Diese Äußerungen Rudolf Steiners implizieren eine Haltung der Dialogbereitschaft und setzen im Grunde auch bei Kritikern Dialogfähigkeit voraus. Es ist auch gar nicht zu verstehen, was der gesamtgesellschaftliche Diskurs für einen Sinn haben könnte, wenn sich die Gesamtheit der darin vorkommenden sprachlichen Äußerungen auf Indoktrinationsversuche und propagandistische Manöver beschränken würde. Wenn also von seiten der Anthroposophie an „Fremdes" angeknüpft oder auf dieses eingegangen wird, was könnte ein solcher Dialog für einen Sinn haben, wenn er doch nur darauf hinausläuft, am Ende den anthroposophischen Katechismus herunterzubeten?

Die Unterscheidung zwischen dem, was berechtigterweise an Anthroposophie und Gesellschaft kritisiert bzw. verteidigt werden kann, setzt vor allem eines voraus: ein enormes Maß an Selbstkritik. Denn wie soll man wissen, wann Gegner oder Kritiker berechtigte Einwände vorbringen und auf wirklich vorhandene Mißstände hinweisen, wenn man den eigenen Fehlern gegenüber blind ist? Deswegen sollte man auch nicht sofort jeden Kritiker für einen Gegner halten. Da ist oft der kritiklose Anhänger aus den eigenen Reihen der weit schlimmere Gegner, als ein scheinbar gegnerischer Kritiker, der auf tatsächlich vorhandene Mißstände hinweist. Wie will man vor externer Kritik bestehen, wenn man keine Selbstkritik übt? Ja, man kann vor externer Kritik nur bestehen, wenn man intern eine wesentlich schärfere Selbstkritik übt! Denn wenn man Mißverhältnisse schon selbst entdeckt hat und dabei ist, sie zu beseitigen oder in ihrer Dimension zu verringern, dann kann man der externen Kritik mit gutem Gewissen entgegentreten. Wo man aber keine Selbstkritik übt, kann es geschehen, daß einem externe Kritiker zuvorkommen, und durch die Foren, auf denen sie ihre Kritik vortragen, der Sache eine Bedeutung und einen Umfang geben, die sie, hätte man sie selbst bereinigt, nie erhalten haben würde.

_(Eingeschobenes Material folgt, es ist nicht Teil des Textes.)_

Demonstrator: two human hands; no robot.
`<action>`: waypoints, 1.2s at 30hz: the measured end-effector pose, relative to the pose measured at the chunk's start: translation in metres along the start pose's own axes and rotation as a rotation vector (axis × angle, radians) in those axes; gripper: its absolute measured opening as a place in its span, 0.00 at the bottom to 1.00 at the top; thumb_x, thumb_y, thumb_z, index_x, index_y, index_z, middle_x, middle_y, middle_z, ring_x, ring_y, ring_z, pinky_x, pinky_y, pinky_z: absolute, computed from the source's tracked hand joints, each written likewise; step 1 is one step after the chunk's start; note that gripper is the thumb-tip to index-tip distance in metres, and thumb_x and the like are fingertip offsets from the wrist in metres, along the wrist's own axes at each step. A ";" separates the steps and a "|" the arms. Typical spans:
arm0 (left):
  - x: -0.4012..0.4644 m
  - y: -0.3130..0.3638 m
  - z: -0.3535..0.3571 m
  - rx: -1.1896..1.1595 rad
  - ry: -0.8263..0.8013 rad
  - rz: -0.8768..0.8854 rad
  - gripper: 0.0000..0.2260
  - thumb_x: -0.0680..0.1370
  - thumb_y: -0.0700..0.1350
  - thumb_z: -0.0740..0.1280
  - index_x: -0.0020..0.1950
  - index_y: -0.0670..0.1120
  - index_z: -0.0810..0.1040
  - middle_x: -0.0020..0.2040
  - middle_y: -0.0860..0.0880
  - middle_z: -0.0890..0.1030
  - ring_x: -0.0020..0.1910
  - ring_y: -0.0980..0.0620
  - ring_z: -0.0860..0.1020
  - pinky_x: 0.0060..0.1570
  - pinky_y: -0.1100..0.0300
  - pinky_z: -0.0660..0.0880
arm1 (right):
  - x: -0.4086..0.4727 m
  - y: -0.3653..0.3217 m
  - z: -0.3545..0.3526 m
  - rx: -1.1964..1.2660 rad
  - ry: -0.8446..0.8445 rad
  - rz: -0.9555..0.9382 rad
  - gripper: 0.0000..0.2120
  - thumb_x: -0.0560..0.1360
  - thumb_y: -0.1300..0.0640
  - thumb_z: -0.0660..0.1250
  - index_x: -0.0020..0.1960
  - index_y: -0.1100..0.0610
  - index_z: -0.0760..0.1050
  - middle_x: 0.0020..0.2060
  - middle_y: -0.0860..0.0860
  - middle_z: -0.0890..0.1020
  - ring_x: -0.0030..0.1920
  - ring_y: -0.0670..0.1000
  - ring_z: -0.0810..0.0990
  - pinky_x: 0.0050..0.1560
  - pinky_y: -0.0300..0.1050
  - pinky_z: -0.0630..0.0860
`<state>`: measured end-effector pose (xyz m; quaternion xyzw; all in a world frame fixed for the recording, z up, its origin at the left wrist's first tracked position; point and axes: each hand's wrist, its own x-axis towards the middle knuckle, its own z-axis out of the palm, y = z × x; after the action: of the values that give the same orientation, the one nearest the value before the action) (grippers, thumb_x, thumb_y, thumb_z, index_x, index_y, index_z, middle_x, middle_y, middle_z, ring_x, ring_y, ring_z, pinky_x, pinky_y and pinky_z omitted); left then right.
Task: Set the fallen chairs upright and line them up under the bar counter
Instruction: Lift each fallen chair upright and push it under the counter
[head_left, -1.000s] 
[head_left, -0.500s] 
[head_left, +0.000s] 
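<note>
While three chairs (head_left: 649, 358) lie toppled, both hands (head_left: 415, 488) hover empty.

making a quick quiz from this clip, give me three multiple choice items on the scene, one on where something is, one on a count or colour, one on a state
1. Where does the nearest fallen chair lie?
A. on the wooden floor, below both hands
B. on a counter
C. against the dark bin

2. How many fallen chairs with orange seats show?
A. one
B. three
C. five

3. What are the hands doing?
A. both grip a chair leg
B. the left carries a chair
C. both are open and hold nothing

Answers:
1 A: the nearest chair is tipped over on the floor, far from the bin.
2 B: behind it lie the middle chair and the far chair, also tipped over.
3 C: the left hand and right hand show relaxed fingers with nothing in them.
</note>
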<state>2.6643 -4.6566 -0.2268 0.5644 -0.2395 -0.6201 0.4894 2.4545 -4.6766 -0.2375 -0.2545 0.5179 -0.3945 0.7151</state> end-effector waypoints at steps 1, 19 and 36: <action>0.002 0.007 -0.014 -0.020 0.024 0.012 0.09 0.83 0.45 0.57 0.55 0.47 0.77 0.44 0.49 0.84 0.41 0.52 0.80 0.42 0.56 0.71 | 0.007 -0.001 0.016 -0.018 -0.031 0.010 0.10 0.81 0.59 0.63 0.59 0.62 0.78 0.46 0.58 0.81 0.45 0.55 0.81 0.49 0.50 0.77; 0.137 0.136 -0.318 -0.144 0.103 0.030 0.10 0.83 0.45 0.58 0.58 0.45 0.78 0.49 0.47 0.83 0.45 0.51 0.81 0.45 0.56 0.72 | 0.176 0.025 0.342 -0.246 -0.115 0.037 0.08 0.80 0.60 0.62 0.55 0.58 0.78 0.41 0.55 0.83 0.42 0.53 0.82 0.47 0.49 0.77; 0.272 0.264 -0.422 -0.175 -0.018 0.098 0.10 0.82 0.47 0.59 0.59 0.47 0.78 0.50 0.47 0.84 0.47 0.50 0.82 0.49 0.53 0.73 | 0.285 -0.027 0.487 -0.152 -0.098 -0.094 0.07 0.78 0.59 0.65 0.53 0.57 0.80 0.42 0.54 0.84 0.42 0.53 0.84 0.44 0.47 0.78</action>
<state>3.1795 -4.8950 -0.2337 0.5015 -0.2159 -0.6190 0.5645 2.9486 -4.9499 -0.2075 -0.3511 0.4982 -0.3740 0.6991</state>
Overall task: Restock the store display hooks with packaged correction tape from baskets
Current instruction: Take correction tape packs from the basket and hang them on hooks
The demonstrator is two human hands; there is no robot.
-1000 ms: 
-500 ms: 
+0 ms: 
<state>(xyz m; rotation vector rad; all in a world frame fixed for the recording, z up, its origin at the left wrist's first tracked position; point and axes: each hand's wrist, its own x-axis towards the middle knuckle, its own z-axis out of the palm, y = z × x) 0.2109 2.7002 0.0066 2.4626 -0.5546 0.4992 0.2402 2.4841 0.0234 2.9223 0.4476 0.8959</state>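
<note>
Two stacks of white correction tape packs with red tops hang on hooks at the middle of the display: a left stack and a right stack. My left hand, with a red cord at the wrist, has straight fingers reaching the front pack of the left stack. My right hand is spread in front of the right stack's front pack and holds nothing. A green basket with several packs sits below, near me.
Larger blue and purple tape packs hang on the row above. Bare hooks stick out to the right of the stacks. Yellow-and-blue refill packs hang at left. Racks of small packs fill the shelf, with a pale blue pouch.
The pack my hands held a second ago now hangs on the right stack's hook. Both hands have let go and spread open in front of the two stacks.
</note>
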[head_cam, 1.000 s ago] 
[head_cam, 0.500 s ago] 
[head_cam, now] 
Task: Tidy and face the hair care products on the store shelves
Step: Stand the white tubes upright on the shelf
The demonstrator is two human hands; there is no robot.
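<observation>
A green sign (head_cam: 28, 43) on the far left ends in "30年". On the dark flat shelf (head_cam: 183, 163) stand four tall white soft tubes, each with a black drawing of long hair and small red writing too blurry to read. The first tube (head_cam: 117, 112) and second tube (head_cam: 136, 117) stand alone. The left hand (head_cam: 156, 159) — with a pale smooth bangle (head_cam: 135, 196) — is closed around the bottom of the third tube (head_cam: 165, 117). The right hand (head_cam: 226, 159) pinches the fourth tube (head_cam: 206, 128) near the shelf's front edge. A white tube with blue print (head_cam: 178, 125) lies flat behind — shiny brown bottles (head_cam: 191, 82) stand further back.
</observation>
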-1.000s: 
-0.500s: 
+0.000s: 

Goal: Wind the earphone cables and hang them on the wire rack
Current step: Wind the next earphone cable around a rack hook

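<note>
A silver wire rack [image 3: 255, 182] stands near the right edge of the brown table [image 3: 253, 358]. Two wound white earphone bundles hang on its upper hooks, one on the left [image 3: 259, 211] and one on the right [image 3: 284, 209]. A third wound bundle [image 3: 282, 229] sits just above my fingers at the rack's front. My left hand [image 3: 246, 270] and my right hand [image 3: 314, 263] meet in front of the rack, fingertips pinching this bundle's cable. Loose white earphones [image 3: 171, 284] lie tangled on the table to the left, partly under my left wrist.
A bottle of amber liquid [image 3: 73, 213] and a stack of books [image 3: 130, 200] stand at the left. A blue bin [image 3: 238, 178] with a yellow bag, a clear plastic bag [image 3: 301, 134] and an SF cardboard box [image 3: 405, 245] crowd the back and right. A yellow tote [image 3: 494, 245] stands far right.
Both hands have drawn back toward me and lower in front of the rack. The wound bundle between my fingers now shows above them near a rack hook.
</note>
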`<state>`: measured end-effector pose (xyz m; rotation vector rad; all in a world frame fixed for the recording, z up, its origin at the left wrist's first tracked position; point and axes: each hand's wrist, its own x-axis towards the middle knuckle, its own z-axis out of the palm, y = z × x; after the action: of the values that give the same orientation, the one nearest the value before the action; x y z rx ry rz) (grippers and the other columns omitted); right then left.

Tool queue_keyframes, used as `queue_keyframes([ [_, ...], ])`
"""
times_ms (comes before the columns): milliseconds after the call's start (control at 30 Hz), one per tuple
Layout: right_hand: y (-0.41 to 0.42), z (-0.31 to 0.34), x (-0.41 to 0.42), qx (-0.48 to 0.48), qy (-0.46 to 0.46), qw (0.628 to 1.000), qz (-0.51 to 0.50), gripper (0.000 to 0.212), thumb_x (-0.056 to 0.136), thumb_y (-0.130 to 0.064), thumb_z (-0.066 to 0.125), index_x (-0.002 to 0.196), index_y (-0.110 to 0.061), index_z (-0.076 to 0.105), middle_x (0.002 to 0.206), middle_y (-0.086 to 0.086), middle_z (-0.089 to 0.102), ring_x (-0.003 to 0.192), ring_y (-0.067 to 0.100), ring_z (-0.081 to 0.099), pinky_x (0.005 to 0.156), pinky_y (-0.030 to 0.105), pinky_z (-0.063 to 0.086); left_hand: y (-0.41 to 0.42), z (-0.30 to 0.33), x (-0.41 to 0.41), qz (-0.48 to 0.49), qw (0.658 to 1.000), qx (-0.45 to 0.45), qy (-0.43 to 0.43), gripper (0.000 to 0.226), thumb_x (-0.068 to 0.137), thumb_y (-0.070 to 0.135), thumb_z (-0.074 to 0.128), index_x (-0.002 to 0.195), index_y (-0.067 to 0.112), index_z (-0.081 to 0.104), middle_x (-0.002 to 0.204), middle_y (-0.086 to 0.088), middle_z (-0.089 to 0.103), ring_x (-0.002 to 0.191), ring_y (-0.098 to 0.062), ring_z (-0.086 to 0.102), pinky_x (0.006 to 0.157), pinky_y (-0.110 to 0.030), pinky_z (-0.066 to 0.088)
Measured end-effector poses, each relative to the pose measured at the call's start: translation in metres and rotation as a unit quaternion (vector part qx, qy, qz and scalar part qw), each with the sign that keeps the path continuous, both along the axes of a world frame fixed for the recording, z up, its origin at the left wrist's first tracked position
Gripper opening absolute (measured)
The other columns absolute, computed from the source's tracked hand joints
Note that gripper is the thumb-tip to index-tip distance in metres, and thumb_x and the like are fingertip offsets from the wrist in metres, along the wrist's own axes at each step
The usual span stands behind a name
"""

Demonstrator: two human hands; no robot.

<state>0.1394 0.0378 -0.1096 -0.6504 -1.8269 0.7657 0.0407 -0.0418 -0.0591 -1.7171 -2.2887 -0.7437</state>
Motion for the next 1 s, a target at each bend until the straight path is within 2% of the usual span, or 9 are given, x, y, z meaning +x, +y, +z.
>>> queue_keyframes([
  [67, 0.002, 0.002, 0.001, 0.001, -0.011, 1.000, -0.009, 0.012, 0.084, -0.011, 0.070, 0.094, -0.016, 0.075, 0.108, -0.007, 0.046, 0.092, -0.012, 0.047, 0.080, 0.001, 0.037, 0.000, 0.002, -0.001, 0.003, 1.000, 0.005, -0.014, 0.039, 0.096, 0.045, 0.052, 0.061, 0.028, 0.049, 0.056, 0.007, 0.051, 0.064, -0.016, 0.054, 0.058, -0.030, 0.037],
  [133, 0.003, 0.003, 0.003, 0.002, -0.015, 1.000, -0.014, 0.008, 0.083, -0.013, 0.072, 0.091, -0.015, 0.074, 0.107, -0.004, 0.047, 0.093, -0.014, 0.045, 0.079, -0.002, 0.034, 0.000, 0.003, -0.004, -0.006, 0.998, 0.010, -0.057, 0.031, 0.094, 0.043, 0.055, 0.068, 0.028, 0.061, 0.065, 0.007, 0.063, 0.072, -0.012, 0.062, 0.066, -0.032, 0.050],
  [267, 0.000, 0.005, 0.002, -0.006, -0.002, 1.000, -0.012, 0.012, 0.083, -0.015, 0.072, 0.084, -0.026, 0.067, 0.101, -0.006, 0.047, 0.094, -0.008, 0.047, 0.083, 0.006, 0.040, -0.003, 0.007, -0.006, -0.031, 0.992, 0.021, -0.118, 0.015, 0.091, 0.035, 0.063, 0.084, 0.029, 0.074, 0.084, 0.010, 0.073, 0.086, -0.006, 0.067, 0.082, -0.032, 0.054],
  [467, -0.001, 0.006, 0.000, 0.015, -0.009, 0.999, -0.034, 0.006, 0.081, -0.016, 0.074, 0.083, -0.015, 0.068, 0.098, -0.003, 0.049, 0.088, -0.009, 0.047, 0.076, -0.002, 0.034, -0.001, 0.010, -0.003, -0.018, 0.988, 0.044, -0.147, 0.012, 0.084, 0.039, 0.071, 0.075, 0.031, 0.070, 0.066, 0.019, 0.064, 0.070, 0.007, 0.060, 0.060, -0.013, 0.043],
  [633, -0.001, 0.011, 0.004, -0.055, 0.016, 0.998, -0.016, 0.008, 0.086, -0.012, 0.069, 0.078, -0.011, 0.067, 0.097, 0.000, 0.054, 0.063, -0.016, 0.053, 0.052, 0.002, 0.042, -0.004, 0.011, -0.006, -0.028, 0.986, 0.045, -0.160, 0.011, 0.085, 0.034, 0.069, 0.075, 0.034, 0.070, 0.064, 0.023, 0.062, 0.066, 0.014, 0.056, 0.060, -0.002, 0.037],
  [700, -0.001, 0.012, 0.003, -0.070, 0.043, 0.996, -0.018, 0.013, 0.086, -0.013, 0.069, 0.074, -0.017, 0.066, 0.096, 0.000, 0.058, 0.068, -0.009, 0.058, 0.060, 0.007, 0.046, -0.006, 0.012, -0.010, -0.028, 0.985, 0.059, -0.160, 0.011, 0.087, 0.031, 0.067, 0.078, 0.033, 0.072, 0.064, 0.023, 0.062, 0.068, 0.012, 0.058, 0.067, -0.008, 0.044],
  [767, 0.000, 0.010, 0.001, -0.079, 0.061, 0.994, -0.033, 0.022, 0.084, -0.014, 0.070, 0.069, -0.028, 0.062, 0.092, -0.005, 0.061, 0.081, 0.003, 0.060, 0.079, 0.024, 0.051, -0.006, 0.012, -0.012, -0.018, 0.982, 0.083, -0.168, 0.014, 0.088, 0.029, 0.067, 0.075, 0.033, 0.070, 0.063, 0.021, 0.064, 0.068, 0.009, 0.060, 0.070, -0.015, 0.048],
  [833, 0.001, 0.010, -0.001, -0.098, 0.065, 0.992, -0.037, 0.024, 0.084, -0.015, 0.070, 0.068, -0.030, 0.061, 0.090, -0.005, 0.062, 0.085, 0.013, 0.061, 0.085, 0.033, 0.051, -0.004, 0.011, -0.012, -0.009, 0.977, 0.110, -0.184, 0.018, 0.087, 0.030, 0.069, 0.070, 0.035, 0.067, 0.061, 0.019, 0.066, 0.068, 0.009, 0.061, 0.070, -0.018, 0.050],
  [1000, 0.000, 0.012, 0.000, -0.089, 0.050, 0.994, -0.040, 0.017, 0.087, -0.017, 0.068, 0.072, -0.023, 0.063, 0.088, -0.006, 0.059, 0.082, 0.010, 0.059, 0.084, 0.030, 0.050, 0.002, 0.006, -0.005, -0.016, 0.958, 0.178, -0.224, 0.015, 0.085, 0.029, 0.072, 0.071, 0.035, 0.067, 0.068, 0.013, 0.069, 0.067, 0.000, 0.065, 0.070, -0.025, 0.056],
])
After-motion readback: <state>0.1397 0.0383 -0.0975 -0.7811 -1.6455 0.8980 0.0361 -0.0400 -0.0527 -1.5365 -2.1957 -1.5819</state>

Wenn aber „Anthroposophie und ihre Träger [...] in falschem Lichte dargestellt oder sogar verleumdet werden" 5), dann ist allerdings der Zeitpunkt eingetreten, wo ein tätig sein wollendes Mitglied sich aufgerufen fühlen sollte, sich zu Wort zu melden. Sicher hat es keinen Sinn, unfachmännisch erzürnte Leserbriefe zu schreiben oder unqualifizierte Entgegnungen zu fabrizieren. Es hat wohl auch keinen Sinn, den Gegner in jenem überheblichen Stil abzukanzeln, in dem dies häufig der Anthroposophie von unverständigen Gegnern widerfährt. Aber den Gegner oder Andersdenkenden mit seinen eigenen Waffen bekämpfen und ihn auf seinem eigenen Arbeitsfeld, in seiner eigenen Sprache schlagen, das ist ein wirkliches Verdienst für die Sache. Schließlich wird sich die Anthroposophie nicht durch die Arbeit der stillen Mitglieder, so nötig und erfreulich diese auch sind, ihre Anerkennung und Geltung in der Welt erwerben, sondern „durch solche, welche die Geduld besitzen, in eine Gedankentechnik einzudringen, die einen realen Grund für ein wirklich gediegenes Arbeiten schafft. [...] "

Anmerkungen:

1) Rudolf Steiner: Briefe an die Mitglieder, Dornach 1987, S. 29f.

2) Ebenda, S. 30.

3) Ebenda, S. 28.

4) Ebenda, S. 41.

5) Ebenda, S. 31.

6) Rudolf Steiner: Philosophie und Anthroposophie, Dornach 1965, S. 94.